### WHAT YOU NEED TO DO:
Report, as a bare number, how many lines in the data contain "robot".

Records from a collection
++++++++++

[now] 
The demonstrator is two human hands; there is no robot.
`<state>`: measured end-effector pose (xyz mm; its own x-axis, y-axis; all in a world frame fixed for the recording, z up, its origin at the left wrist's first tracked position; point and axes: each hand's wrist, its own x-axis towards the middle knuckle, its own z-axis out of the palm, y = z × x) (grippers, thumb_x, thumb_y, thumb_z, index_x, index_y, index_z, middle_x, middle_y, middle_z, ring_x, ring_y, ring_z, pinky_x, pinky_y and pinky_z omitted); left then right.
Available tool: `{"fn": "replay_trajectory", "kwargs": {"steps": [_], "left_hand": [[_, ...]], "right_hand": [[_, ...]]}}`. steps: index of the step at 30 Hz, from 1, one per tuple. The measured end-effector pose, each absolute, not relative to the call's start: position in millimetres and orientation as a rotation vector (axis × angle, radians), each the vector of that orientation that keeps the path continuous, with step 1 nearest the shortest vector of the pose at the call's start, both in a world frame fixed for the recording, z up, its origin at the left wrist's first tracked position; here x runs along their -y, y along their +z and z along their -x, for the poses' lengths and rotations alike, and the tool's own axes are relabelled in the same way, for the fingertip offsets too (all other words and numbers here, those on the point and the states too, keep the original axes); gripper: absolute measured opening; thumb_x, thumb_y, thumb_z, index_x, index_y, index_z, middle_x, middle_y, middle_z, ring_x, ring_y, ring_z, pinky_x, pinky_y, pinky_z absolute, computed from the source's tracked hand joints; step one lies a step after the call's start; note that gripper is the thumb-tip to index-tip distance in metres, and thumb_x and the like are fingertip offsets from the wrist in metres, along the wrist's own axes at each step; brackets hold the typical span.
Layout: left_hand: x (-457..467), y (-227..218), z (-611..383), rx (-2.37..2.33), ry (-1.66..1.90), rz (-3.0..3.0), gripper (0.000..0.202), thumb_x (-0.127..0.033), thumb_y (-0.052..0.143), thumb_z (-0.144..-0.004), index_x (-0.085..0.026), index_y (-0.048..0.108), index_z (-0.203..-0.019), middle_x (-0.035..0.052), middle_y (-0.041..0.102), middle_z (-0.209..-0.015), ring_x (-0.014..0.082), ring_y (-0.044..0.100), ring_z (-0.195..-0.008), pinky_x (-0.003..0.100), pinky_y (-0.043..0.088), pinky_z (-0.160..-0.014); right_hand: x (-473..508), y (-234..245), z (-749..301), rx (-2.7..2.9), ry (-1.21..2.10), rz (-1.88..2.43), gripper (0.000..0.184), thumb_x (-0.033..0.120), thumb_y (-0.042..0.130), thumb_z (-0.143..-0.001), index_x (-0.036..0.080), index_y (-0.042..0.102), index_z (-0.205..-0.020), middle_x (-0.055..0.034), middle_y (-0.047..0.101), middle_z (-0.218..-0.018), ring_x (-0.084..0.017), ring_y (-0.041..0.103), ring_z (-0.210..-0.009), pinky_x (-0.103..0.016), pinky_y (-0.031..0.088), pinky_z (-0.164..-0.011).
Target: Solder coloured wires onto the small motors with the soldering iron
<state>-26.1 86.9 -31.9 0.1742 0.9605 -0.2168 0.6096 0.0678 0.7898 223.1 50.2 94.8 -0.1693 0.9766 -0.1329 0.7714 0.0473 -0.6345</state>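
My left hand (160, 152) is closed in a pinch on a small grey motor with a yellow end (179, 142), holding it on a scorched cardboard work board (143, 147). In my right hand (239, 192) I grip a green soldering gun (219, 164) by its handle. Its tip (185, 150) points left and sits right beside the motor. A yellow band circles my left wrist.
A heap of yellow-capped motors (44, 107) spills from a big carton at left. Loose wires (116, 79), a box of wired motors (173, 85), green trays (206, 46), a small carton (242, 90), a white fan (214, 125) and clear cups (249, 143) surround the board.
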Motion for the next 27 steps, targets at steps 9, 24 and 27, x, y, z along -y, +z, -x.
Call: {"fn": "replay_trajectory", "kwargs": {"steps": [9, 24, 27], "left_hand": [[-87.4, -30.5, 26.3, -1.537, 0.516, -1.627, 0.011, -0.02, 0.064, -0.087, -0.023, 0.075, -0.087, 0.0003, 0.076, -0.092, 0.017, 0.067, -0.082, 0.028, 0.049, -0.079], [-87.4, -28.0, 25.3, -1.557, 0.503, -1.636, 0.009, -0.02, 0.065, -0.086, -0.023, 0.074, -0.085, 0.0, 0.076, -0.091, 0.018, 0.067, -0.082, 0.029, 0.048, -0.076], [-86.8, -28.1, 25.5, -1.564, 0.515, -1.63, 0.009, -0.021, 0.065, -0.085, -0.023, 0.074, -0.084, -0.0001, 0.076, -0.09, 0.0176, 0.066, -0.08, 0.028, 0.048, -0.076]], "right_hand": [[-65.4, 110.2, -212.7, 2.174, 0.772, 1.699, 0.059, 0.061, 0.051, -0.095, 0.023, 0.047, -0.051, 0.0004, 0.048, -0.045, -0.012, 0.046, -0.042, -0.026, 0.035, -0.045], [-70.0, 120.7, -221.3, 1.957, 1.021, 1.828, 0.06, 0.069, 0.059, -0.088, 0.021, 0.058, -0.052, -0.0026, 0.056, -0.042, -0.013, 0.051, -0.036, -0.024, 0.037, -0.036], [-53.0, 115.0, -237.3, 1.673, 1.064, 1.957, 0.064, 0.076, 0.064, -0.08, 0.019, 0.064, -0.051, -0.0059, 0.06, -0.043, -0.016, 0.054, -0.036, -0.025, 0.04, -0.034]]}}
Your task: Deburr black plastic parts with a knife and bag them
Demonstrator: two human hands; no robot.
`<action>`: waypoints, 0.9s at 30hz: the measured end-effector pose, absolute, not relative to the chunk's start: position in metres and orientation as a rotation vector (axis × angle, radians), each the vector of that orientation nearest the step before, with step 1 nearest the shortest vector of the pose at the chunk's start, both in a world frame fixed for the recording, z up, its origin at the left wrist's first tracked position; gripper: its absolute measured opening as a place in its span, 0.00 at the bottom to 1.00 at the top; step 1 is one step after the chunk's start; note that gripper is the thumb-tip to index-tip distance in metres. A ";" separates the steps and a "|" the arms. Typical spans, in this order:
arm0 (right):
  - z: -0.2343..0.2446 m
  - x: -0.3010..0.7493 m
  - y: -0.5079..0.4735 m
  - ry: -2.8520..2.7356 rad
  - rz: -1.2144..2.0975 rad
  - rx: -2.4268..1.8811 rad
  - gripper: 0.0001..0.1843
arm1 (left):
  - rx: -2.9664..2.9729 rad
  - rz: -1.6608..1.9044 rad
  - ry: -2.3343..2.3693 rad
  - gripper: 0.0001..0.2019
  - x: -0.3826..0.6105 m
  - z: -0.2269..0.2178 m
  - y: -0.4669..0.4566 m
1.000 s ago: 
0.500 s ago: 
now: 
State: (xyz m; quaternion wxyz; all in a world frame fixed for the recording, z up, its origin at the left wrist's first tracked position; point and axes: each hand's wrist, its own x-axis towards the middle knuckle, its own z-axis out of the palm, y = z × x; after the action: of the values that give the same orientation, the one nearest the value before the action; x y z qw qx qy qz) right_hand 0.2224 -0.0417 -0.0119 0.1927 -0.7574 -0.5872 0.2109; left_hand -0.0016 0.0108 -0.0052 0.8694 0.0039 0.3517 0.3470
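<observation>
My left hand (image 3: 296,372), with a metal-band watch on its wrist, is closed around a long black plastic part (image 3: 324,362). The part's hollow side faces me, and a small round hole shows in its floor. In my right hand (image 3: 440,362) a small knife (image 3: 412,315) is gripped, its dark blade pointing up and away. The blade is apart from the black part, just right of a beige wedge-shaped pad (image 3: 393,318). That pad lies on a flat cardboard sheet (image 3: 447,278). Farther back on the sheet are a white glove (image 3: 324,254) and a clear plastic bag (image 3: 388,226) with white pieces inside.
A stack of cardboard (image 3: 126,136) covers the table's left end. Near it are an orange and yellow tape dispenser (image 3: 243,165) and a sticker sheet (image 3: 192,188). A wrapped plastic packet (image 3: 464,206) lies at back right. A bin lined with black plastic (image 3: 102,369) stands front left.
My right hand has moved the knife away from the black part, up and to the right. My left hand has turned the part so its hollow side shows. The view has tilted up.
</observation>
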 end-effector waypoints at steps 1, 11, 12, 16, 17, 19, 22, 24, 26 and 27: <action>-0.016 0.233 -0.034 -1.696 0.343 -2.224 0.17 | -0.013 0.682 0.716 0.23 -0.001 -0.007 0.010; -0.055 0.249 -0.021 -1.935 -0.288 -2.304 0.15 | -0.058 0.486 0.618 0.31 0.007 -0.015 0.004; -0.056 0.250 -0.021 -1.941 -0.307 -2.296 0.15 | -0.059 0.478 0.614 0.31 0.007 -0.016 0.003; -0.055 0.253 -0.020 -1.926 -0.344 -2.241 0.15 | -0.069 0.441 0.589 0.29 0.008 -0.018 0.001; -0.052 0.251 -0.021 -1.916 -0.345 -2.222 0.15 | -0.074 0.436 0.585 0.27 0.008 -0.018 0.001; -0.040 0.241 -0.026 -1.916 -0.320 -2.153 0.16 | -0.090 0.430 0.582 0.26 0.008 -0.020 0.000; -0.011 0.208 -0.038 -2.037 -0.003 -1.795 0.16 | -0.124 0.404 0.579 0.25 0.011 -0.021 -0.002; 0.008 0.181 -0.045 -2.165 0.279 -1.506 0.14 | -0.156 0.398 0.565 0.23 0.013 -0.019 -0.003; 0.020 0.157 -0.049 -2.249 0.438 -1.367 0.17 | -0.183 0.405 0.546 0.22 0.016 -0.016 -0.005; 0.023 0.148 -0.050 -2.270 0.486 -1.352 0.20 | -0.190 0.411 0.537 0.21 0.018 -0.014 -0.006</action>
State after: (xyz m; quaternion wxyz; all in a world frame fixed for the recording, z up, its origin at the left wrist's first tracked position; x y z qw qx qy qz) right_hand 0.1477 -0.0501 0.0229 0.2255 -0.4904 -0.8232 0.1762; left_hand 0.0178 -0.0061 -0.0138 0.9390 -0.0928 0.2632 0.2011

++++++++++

### REPLY:
2